What this task involves: Copy exactly the lines of the data below that run from the line holding "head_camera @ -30" through the line holding "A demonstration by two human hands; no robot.", both ends included.

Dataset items
______

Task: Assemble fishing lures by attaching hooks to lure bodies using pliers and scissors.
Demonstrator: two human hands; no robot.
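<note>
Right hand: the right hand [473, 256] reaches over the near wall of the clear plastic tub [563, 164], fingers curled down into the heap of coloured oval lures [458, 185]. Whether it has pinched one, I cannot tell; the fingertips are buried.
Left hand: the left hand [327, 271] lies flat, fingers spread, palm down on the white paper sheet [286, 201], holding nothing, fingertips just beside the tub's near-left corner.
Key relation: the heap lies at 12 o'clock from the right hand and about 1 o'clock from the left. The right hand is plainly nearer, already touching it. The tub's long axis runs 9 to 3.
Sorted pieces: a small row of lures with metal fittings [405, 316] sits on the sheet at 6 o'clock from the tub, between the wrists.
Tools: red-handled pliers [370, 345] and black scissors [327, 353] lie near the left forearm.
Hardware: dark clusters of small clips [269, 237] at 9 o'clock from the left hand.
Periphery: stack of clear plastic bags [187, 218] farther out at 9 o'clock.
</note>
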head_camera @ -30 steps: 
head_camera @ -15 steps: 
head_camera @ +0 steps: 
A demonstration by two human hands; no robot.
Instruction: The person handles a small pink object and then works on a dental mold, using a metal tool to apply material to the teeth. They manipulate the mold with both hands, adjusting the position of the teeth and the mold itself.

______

Result for this task:
head_camera @ -30 steps: 
head_camera @ -15 steps: 
head_camera @ +0 steps: 
A demonstration by two human hands; no robot.

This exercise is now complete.